WHAT TO PRODUCE » Where the word "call" appears in a line below, copy the whole line.

***

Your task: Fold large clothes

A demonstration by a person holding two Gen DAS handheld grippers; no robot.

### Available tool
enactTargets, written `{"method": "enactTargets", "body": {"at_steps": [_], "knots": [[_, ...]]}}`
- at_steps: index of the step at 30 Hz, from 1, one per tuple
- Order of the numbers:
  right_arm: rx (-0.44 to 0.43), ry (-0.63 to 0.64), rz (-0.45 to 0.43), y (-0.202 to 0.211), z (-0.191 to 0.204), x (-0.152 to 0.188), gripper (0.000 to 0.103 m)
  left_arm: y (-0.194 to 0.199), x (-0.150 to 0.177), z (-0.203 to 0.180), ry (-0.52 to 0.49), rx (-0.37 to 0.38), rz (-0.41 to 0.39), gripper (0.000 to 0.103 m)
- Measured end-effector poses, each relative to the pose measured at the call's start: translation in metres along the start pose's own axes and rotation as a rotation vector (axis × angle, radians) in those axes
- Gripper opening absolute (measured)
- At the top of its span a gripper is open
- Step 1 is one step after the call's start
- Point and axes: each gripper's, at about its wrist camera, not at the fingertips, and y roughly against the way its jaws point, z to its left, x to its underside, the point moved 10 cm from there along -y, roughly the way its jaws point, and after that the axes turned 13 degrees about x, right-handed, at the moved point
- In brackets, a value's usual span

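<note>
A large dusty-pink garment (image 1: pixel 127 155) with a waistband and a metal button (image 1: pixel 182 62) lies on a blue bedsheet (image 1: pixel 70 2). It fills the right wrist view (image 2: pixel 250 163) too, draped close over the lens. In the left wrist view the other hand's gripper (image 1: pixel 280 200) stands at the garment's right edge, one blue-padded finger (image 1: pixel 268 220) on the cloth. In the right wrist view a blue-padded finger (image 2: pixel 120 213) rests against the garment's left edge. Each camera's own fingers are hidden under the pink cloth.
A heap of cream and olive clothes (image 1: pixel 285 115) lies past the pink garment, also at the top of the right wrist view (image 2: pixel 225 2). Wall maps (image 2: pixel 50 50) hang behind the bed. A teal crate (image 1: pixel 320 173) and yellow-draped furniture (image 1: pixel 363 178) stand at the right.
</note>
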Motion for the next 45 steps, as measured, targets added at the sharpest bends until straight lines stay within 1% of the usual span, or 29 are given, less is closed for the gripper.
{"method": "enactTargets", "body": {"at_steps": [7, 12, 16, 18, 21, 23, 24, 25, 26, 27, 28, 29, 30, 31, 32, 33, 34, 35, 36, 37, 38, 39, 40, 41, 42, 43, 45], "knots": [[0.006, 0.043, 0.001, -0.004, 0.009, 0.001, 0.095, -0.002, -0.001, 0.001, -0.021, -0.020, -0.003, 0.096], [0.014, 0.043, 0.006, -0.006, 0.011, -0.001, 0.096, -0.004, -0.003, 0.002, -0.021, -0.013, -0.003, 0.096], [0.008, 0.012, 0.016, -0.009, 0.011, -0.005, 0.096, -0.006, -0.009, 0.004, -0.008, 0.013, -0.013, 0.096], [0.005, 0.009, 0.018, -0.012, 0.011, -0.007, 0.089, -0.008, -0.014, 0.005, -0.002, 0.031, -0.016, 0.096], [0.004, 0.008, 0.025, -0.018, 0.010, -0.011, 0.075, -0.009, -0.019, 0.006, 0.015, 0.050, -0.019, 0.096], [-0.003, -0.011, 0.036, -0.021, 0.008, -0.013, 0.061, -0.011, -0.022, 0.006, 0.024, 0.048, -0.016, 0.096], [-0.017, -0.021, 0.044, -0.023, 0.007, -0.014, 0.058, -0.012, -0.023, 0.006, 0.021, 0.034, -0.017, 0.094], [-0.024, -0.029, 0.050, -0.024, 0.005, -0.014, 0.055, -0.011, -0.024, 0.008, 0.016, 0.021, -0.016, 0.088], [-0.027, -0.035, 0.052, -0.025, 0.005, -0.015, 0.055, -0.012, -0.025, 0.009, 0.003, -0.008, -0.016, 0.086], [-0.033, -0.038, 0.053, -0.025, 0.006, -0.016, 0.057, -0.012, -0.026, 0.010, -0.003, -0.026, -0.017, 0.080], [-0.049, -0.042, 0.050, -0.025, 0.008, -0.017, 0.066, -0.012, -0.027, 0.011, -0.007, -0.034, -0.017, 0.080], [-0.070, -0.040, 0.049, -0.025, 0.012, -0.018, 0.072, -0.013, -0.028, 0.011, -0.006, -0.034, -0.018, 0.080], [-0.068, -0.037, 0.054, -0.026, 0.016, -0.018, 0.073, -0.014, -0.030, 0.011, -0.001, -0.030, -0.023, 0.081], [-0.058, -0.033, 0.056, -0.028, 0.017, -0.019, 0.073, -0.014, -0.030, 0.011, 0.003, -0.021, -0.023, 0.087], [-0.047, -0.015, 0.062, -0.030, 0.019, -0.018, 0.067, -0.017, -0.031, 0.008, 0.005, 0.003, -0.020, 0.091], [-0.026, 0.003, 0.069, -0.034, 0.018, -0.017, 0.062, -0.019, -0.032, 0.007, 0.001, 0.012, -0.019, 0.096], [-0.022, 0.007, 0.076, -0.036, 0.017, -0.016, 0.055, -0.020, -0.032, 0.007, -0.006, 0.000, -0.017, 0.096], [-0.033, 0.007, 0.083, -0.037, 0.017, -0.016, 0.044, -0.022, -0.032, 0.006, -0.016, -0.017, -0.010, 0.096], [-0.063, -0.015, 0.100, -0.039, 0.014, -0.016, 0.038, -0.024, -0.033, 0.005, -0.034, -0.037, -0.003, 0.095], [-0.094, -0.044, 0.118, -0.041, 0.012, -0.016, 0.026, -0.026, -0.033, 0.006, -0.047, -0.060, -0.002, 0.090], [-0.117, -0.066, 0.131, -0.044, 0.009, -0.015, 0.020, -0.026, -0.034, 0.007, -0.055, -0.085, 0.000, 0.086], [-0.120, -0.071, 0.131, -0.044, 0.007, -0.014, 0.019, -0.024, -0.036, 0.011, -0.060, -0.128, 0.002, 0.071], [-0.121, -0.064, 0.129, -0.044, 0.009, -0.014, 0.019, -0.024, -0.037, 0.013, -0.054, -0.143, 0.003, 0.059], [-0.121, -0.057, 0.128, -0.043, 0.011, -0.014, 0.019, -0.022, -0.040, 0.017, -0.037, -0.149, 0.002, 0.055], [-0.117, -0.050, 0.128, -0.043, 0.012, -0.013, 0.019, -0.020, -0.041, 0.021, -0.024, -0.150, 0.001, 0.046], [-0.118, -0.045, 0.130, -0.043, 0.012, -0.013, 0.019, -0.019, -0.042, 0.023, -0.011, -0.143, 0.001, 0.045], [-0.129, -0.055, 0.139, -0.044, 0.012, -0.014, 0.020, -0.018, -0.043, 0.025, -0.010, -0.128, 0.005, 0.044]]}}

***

YOUR RESPONSE »
- Measured end-effector poses, each relative to the pose measured at the call's start: translation in metres along the start pose's own axes and rotation as a rotation vector (axis × angle, radians) in those axes
- Step 1 is one step after the call's start

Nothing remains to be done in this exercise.